Giters

google / gvisor

Application Kernel for Containers

Home Page:https://gvisor.dev

Geek Repo:Geek Repo

Github PK Tool:Github PK Tool

Debian package always overwrites Docker daemon.json

fffe opened this issue · comments

commented

Description

The Debian package for gvisor has a post-install script. This script checks for the existence of /etc/docker/daemon.json and, if found, runs runsc install which overwrites daemon.json with a basic file adding runsc but without any options.

I’m not sure if the test should be inverted (create daemon.json only if it doesn’t exist), the behaviour of runsc install improved to modify instead of overwrite, or removed entirely (I like this, personally, just document what’s required…) but the current behaviour seems wrong.

Steps to reproduce

Customize /etc/docker/daemon.json (perhaps to include runtime args for gvisor)

Install or update gvisor from the Debian package.

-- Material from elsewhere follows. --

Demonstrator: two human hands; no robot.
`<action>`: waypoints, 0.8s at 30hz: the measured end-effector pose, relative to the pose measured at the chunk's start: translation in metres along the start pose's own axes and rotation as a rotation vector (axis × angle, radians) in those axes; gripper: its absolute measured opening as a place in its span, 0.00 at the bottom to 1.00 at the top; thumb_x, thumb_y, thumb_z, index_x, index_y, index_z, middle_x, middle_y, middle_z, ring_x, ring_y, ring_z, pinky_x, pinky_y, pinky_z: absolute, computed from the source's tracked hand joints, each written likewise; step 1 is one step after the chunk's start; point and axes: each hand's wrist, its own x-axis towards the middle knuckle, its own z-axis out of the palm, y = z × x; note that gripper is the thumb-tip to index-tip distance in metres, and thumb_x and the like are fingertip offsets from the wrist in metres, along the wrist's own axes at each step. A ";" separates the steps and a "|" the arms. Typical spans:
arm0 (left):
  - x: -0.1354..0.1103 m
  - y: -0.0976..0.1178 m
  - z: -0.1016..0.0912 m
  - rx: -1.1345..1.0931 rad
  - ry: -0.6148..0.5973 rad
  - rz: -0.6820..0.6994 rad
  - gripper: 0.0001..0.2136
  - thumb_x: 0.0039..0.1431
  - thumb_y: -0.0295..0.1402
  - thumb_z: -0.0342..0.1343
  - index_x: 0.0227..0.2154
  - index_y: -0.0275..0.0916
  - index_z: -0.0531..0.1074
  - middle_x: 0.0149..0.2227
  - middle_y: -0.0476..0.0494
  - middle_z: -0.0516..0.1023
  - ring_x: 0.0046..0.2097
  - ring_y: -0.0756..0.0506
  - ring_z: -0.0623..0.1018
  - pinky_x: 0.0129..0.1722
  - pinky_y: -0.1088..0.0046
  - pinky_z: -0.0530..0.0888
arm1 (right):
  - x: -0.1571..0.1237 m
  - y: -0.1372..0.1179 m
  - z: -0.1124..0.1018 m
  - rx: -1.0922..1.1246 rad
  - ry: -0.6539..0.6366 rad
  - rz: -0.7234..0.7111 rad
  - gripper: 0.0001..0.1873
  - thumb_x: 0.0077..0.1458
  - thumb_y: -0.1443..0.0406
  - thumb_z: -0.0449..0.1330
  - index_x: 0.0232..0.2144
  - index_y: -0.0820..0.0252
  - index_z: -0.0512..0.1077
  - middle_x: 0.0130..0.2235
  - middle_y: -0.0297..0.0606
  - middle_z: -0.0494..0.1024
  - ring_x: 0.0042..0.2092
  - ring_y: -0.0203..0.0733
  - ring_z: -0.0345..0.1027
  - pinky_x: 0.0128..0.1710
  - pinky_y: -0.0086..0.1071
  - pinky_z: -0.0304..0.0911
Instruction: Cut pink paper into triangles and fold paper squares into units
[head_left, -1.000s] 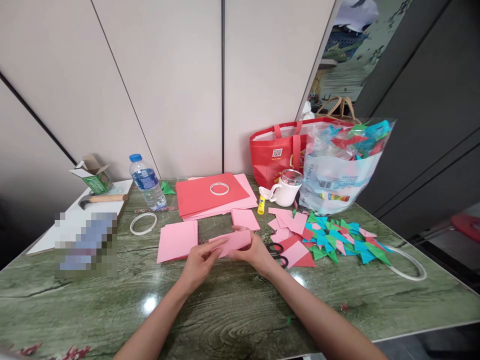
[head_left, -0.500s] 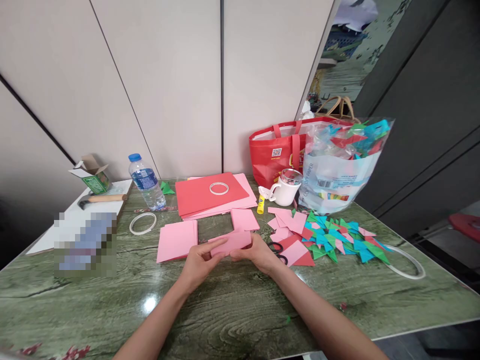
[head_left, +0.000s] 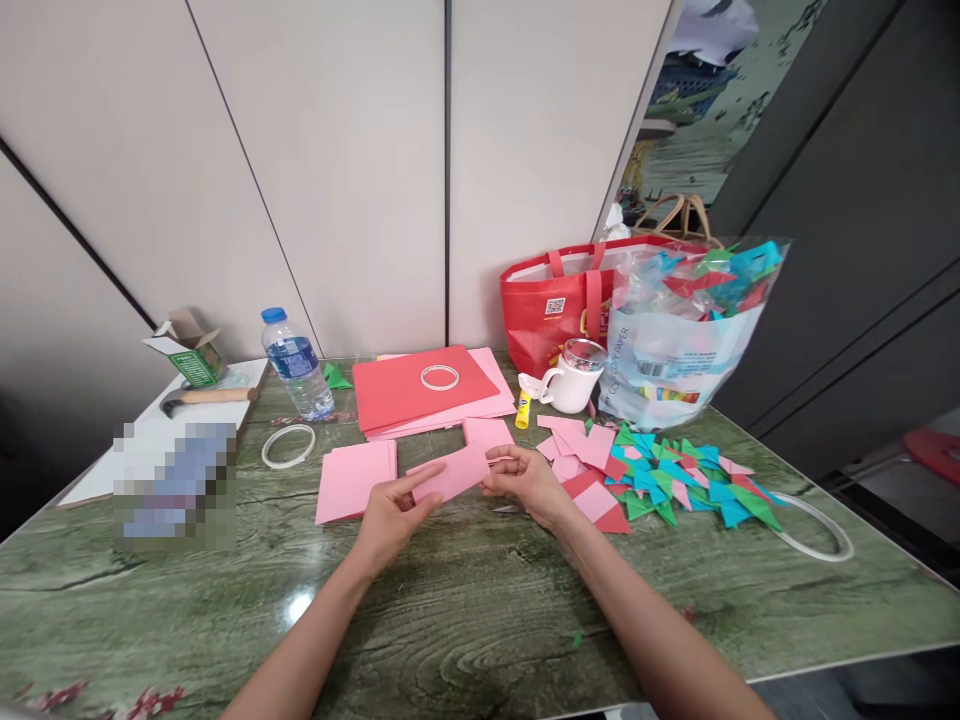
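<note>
A small folded piece of pink paper [head_left: 456, 474] is tilted above the table's middle. My left hand [head_left: 394, 515] pinches its left end between thumb and fingers. At the paper's right edge, the curled fingers of my right hand [head_left: 529, 485] are closed on it. Below that hand a scissors blade tip [head_left: 506, 509] shows; the handles are hidden behind the hand. A stack of pink paper squares [head_left: 354, 482] lies to the left, and another pink pile [head_left: 489, 432] sits just behind the held paper.
Red sheets [head_left: 405, 390] with a tape roll [head_left: 439, 377] lie behind. Folded coloured paper pieces [head_left: 675, 480] spread at right, near a white mug [head_left: 574, 385], a glue stick [head_left: 523, 410] and a filled plastic bag [head_left: 667, 360]. A water bottle [head_left: 296, 365] and a hammer [head_left: 210, 396] are left.
The pink paper has turned, its right end rising, and more of its face shows. My right hand has shifted slightly right to the paper's edge, covering the scissors' black handles.
</note>
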 end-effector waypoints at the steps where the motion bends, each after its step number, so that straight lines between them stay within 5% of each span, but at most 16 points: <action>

Observe that the custom daemon.json has been overwritten.

runsc version

Any/Current

docker version (if using docker)

Any/Current

uname

N/A

kubectl (if using Kubernetes)

N/A

repo state (if built from source)

N/A

runsc debug logs (if available)

N/A
commented

Hi @fffe,

Yup, this is all expected behavior. I think the intent is that it is nice to get up and running after apt-get install runsc. We also don't know how people want to configure runsc on their system, hence no args but the "sane" defaults under the hood.

The way to do what you're asking for right now is:

# Edit /etc/docker/daemon.json
apt-get install runsc
runsc install --  --some_arg --some_other_arg=with_arg

You can see the available arguments via runsc install -- --help.

The important options for performance are described in sections in the User Guide (Filesystem, Networking, Changing Platforms).

I'm going to close this, but feel free to reopen if this answer isn't satisfactory.

commented

edit: @zkoopmans I should probably tag you, since I don’t think I can reopen this myself….

Unfortunately that answer isn’t satisfactory.

One problem is that it triggers on a package upgrade, not just install… realistically I may forget to run the above command after, but the update may also be performed by an automated process I can’t easily trigger other commands after.

The other is that I have other runtimes configured that aren’t runsc.

Effectively, to accommodate new users for whom you don’t know what configuration they might want, you’re overwriting the configuration of people who do.

Perhaps your post install script could just print a message pointing to the quick start documentation?

commented

@fffe: Huh, I thought I ran that case.

The offending lines are here:

gvisor/runsc/cmd/install.go

Line 109 in 86b29f5

rts[i.Runtime] = struct {

I think the default behavior should probably be that, if given no arguments and an existing runtime of that name, we don't overwrite. Feel free to submit a PR or I can see if I can get to it soon. That is annoying.

commented

@fffe, hopefully this fixes it..thanks for bringing this to our attention. Please let us know if there are further problems.